Na śniadanko miałam bardzo smaczną jaglankę z drobno startą marchewką na domowym mleku sojowym, z dodatkiem zarodków pszennych, suszonych moreli i maku świeżo zmielonego. Bohaterem pierwszego posiłku został pomarańczowy glut, czyli dżemor po prostu :)
Drugie śniadanie to piętka i zapiętcze własnej produkcji razowca na zakwasie z masłem orzechowym, sałatą, pomidorem i kiełkami lucerny. Do tego babcina czerwona kiszona kapusta. Dobra :)
Chleb z poprzedniego zdjęcia niestety wyszedł taki sobie - kleisty i rozpadający się (po roku pieczenia dalej mi się to zdarza.. ale dzielnie i wytrwale zwalam każde niepowodzenie na prehistoryczny piekarnik w studenckim mieszkaniu ;), więc część została przerobiona na kotlety - w towarzystwie okary, pokrojonej cebuli, ząbka czosnku i otrębów owsianych. Do tego puree z ziemniaka, marchewki, selera i pora - bardzo polecam! No i oczywiście surówka, z tego-co-było-w-lodówce.
Chyba najlepszy posiłek - zielony szlam. Połówka dużego awokado, bardzo dojrzały banan, parę liści sałaty, ciut syropu z puszki ananasa (tylko dlatego, że była resztka) i łyżka zmielonego siemienia lnianego. Zmiksowałam. Posypałam cynamonem. Niebo w gębie! :)
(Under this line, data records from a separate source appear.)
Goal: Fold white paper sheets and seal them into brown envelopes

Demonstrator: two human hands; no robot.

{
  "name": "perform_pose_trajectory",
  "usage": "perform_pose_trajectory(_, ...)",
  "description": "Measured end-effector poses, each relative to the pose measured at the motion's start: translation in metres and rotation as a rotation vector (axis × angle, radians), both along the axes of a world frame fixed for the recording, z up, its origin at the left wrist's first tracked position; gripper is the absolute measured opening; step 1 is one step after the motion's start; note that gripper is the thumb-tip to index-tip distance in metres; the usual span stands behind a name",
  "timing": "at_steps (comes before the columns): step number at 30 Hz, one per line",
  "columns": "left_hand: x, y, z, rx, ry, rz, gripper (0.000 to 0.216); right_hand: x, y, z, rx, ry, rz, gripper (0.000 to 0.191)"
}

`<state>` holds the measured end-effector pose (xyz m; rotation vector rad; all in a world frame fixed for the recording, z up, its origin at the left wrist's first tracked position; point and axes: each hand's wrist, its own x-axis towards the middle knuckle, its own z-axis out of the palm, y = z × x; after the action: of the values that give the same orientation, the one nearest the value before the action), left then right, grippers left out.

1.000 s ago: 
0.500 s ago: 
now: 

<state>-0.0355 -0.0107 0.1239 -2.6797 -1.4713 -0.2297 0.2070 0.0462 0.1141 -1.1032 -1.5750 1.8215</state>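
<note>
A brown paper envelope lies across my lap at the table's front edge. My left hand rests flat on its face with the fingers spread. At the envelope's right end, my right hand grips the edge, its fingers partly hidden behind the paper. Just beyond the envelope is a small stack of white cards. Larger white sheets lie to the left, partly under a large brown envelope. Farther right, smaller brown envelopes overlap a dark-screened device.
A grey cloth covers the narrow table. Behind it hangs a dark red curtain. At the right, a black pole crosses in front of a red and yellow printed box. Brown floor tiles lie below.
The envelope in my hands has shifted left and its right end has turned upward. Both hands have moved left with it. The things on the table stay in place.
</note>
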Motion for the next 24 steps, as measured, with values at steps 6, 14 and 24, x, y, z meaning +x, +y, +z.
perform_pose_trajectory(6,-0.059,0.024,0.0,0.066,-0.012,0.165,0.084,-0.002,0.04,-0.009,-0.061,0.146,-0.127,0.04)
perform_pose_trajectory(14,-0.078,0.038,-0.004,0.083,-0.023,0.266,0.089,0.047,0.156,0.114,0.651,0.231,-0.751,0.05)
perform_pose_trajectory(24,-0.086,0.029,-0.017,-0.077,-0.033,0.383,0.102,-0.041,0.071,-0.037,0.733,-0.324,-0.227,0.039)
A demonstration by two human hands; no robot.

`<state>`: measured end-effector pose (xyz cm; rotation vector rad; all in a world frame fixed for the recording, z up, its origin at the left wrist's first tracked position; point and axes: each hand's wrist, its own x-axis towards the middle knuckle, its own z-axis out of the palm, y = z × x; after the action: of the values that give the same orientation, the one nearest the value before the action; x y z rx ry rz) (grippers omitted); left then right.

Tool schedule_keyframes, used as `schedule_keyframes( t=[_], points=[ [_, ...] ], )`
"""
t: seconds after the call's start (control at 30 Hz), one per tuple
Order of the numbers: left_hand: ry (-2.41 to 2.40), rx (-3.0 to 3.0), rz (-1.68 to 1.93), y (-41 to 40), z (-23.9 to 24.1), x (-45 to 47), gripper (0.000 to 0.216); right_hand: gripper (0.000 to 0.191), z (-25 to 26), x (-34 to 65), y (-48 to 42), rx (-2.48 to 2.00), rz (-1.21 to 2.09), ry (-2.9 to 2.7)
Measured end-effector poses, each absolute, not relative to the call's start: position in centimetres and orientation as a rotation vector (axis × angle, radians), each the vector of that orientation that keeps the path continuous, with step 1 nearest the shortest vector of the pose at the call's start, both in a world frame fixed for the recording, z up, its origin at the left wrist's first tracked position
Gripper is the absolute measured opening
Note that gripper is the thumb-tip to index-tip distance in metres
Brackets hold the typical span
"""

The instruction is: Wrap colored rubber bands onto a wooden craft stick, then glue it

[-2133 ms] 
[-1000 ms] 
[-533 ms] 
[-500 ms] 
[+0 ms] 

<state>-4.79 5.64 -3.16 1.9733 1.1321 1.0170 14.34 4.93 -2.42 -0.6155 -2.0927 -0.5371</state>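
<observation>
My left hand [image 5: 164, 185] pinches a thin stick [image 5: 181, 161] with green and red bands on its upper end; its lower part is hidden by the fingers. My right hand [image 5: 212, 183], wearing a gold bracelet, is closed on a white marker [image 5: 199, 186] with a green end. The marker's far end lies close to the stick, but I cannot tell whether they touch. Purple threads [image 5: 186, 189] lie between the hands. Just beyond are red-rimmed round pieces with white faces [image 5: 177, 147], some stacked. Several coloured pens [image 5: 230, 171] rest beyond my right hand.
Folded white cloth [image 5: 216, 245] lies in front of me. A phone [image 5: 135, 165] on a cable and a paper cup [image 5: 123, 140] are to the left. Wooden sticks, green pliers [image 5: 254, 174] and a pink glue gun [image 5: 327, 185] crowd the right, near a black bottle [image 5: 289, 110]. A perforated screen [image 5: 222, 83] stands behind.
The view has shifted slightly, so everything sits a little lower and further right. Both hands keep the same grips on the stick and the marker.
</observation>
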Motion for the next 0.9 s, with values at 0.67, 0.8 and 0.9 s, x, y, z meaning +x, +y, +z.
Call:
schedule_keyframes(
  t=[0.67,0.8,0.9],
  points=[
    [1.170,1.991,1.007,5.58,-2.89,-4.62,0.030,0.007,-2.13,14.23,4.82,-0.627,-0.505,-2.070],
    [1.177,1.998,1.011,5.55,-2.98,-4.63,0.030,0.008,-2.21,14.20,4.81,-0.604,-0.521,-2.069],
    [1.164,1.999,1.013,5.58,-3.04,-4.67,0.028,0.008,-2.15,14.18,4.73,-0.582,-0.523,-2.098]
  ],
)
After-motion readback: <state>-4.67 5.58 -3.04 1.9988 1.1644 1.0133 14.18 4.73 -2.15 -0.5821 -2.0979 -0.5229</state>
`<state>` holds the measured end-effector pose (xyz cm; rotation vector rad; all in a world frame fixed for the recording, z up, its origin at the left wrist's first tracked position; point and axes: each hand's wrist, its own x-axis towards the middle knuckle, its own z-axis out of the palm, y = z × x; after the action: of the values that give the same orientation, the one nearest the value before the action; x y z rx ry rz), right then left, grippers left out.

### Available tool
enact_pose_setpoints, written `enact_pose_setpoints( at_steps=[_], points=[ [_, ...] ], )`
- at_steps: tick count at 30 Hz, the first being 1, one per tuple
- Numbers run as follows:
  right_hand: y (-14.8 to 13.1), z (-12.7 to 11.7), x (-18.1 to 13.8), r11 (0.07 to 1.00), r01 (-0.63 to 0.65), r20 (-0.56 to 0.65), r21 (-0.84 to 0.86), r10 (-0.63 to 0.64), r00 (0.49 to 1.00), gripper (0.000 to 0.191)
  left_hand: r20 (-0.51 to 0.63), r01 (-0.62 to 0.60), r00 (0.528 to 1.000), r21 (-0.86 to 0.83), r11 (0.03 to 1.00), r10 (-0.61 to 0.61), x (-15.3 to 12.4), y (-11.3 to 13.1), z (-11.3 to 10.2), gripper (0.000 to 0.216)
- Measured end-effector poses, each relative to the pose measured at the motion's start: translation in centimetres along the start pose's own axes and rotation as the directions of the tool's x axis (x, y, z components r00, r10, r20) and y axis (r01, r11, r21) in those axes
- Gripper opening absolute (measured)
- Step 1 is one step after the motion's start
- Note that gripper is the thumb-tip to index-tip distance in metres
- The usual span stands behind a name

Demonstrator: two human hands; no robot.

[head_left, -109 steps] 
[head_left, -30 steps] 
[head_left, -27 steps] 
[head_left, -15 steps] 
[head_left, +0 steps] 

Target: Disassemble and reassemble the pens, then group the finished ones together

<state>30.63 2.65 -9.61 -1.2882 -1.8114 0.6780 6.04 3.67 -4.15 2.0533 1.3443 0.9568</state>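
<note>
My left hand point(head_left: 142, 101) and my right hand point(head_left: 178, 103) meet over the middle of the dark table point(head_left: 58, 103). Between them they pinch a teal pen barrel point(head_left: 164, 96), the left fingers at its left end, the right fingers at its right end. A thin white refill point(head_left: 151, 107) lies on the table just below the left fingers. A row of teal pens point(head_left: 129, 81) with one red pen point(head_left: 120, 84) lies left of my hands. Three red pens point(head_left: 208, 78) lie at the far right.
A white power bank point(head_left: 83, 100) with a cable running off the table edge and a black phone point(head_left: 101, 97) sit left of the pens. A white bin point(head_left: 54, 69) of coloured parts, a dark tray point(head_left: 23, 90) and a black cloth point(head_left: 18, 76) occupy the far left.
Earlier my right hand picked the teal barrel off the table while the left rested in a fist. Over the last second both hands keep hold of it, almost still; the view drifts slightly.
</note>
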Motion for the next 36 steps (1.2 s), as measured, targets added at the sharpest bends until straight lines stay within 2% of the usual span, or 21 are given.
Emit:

Kolacja dość resztkowa - mniejszy kotlecik z obiadu, końcówka wczorajszego "risotto" (brązowy ryż, czarna fasola, sporo warzyw, nieco przypadkowe przyprawy i śmietana słonecznikowa), kimchi i świeżo wyhodowane kiełki - lucerny i soczewicy. Kimchi robiłam niedawno, pierwszy raz w życiu i smakuje.. dziwnie. Nie jest złe, ale chyba spodziewałam się czegoś lepszego. No i nie wiem, jakie być powinno - chyba spróbuję przy następnej wizycie w Momo.
A teraz jeszcze czerwone wytrawne w potwornie nieadekwatnym szklanko-kubku ;) Do końcówki snookerowego meczu.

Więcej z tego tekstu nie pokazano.